The note is not set out in the petition, nor is a copy thereof attached as an exhibit. Under the allegations, the alleged transfer of the note could have been by mere delivery, or by an indorsement without recourse, or by an unqualified indorsement. Except as to the last-mentioned manner of making the transfer, no liability would have attached to appellant on the note. The effect of the allegation is to make appellant's liability on the note rest upon a mere surmise as to the manner in which the transfer was made. The only fact alleged is that appellant, the payee named in the note, had parted with title thereto, and that Smith, the plaintiff in the suit, had acquired such title. The statement in the petition that appellant thereby became liable is only a conclusion of the pleader, based upon the alleged transfer of title, and not on an allegation of the necessary fact that he transferred it in such manner as would make him liable as an indorser. Appellant, by his default, impliedly admitted all allegations of fact made in the petition attempting to fix liability on him. There being none that fixed such liability, there is no implied admission thereof on his part, and hence no basis for the default judgment. We therefore are of the opinion that the petition did not allege a cause of action against appellant that would support a judgment by default, and that the judgment in favor of Smith against appellant is void.
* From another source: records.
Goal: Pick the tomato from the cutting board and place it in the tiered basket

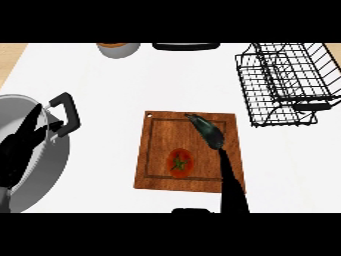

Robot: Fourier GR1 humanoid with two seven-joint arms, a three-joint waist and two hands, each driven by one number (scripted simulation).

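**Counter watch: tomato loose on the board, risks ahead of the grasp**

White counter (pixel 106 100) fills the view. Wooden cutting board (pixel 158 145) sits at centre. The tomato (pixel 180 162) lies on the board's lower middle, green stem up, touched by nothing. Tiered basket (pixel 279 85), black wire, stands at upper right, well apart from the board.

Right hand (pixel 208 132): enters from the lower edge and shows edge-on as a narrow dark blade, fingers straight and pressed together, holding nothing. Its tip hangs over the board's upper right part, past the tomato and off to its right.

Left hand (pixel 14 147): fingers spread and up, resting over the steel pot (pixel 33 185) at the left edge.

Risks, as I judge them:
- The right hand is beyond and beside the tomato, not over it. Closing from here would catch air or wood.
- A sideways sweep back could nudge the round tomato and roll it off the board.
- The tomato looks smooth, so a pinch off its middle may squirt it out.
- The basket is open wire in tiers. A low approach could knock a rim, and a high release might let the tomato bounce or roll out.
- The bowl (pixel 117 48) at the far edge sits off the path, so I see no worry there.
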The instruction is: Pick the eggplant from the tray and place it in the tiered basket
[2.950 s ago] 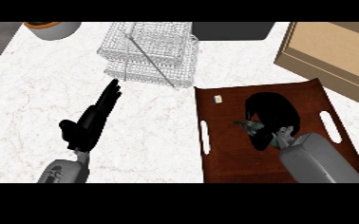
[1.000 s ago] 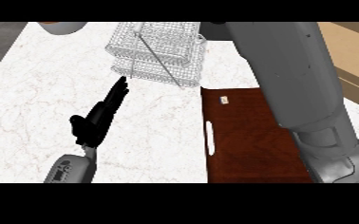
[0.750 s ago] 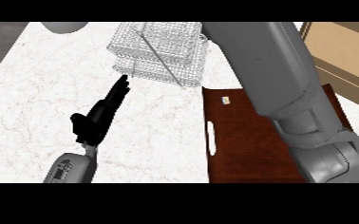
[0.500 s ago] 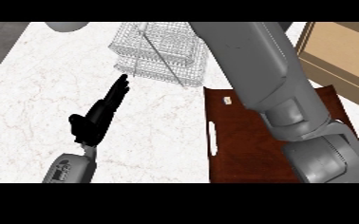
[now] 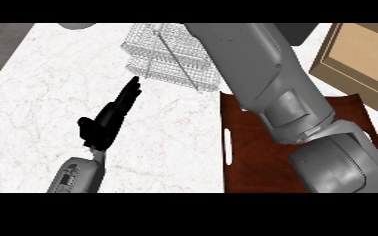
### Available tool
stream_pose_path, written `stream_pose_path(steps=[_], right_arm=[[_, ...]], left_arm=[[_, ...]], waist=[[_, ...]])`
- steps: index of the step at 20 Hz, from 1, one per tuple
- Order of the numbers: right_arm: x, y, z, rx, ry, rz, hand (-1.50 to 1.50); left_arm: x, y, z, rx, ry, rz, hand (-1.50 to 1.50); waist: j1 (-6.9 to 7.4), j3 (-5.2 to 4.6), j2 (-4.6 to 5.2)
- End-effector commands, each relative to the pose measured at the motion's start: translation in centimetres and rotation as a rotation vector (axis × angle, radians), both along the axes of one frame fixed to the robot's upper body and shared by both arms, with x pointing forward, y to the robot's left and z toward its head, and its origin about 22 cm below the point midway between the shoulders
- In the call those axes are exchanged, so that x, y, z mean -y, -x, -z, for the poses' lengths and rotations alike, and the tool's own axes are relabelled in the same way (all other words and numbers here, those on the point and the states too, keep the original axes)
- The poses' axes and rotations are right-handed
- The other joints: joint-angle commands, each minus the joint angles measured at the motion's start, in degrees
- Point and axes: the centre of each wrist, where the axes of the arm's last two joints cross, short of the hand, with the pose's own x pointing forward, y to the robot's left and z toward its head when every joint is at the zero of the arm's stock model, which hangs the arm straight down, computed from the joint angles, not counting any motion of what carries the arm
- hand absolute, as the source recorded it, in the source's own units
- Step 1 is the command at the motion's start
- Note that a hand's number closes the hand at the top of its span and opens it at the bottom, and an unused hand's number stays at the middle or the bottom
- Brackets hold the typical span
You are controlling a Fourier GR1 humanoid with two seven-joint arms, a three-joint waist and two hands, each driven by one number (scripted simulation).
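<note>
The left hand (image 5: 109, 120) is resting on the white marble surface (image 5: 52, 90) with its fingers held straight and close together, pointing up toward the wire basket (image 5: 159, 55); its fingertips are lying just short of the basket's near corner and are holding nothing. The right arm (image 5: 258, 75) is stretching from the lower right across the brown tray (image 5: 247, 165) and over the basket's right side, running out past the top edge. The right hand is lying out of sight, so its fingers cannot be told. The eggplant is not showing either, and its place cannot be told. A cardboard box (image 5: 354, 60) is sitting at the right edge.
</note>
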Motion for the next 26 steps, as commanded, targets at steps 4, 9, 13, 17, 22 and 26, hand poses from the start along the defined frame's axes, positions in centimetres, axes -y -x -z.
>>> stream_pose_path(steps=[4, 9, 13, 17, 22, 26], right_arm=[[0.2, -0.6, 0.3, -0.19, -0.206, 0.017, 1.5], [0.2, -0.8, 0.2, -0.331, -0.361, 0.057, -1.5], [0.0, -0.8, 0.1, -0.268, -0.44, 0.082, -1.5], [0.0, -0.6, -0.3, -0.096, -0.451, 0.198, -1.5], [3.7, -1.9, -1.4, 0.112, -0.407, 0.461, -1.5], [9.0, -3.2, -0.8, 0.226, -0.434, 0.56, -1.5]], left_arm=[[-0.4, -0.5, -0.6, -0.016, -0.007, -0.011, 0.0], [-0.7, 0.1, 0.8, -0.013, -0.02, 0.013, 0.0], [-0.1, 0.4, 0.6, -0.009, -0.012, 0.006, 0.0], [-1.2, -0.4, -0.3, -0.005, 0.007, -0.031, 0.0], [-1.9, 1.1, 0.3, -0.023, -0.012, -0.05, 0.0], [-1.0, 1.4, 0.6, -0.026, -0.001, -0.066, 0.0]], waist=[[-0.17, 0.06, -0.23], [0.63, -0.01, 0.07], [0.17, 0.0, -0.19], [-1.78, 0.04, -0.4], [-2.86, 0.08, -1.14], [-4.5, 0.21, -1.52]])
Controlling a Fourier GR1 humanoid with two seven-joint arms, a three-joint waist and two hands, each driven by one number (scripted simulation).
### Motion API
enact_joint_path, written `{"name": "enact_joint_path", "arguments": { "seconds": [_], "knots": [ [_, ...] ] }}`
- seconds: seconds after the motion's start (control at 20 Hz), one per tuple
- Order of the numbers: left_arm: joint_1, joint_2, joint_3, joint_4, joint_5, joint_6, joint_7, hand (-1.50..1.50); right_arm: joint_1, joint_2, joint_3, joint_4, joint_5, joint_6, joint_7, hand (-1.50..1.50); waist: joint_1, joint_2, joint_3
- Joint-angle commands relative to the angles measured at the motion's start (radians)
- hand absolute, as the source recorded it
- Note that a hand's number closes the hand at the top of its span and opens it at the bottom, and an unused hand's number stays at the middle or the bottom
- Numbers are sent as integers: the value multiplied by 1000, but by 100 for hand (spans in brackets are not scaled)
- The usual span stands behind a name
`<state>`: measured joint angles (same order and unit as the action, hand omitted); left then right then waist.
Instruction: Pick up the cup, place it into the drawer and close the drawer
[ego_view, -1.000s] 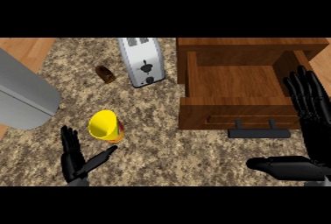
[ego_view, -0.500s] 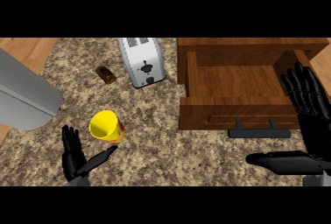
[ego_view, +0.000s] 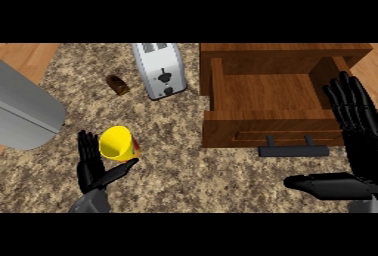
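The cup (ego_view: 117, 143), yellow, lies tilted on the speckled counter (ego_view: 184, 170) at the near left, well apart from the drawer (ego_view: 269, 95).

The left hand (ego_view: 91, 172) shows at the near left edge. Its fingers (ego_view: 87, 152) stand straight and spread just left of the cup, and its thumb (ego_view: 119, 171) reaches out just near of the cup. The hand is not closed on the cup, and contact cannot be told.

The right hand (ego_view: 362, 150) shows at the right edge, beside the drawer's right wall. Its fingers are straight and apart, its thumb points left over the counter, and it holds nothing.

The drawer is wooden and pulled out, with its inside in view. Its dark handle (ego_view: 294, 149) faces the near side.

A toaster (ego_view: 161, 70) stands at the far side, left of the drawer. A small brown object (ego_view: 118, 85) lies just left of the toaster. A grey metal body (ego_view: 26, 112) occupies the left edge.
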<state>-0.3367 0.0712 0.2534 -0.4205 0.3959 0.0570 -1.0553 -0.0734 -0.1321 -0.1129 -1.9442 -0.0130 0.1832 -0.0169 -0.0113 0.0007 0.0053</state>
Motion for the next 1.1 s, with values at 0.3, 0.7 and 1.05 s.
{"name": "enact_joint_path", "arguments": {
  "seconds": [0.3,0.7,1.05],
  "knots": [
    [-136,35,24,119,15,-236,-44,150,38,9,-3,0,-14,17,-43,-150,-13,6,-8],
    [-99,138,-20,110,-19,-475,-2,150,21,-2,-8,41,15,10,-45,-150,-7,7,-8],
    [-111,137,-52,56,-65,-455,-87,150,22,14,20,3,33,-3,-24,-150,-4,4,-7]
  ]
}}
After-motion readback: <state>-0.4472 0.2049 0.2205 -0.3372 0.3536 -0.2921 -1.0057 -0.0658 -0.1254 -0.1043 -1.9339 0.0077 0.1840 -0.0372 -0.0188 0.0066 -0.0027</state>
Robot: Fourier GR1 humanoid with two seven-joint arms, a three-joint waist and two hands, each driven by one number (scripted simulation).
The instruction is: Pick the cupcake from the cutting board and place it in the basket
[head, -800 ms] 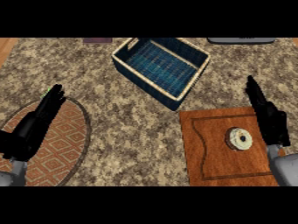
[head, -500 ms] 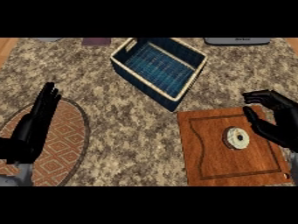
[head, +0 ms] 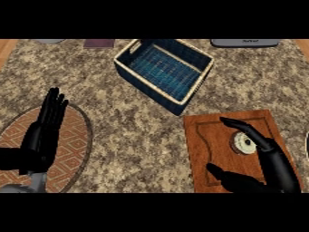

Is the judgment in favor of Davis and Davidson, codefendants with appellant in said suit, void? Two facts are made plain by the allegations in this suit, first, the subject-matter of such action is in no way connected with the suit filed by Smith; second, the amount involved in this action is below the jurisdiction of the county court, the judgment awarded ($198.28) being the greatest amount that could have been awarded under the said plea. The subject-matter of the suit by Davis and Davidson against appellant being in no way dependent upon or connected with the subject-matter of Smith's suit and Smith being in no way concerned therewith, jurisdiction of the county court was not drawn to this action because of jurisdiction over the subject-matter of Smith's suit. It therefore follows that the court was without jurisdiction to entertain such action, and the judgment rendered thereon is void.
Aside from this, the suit of Davis and Davidson was not on a liquidated demand as shown by the allegations setting same forth, hence could not form the basis for a judgment final by default, but would have to be aided by a writ of inquiry to assess the damages. No writ of inquiry was requested or allowed, but judgment final by default was taken. Such judgment is void on this ground.
It necessarily follows that the court erred in dissolving the injunction, and that such judgment should be reversed and judgment here rendered reinstating the injunction until the cause for cancellation of the judgment and for permanent injunction is tried on its merits.
Reversed and the temporary writ of injunction reinstated.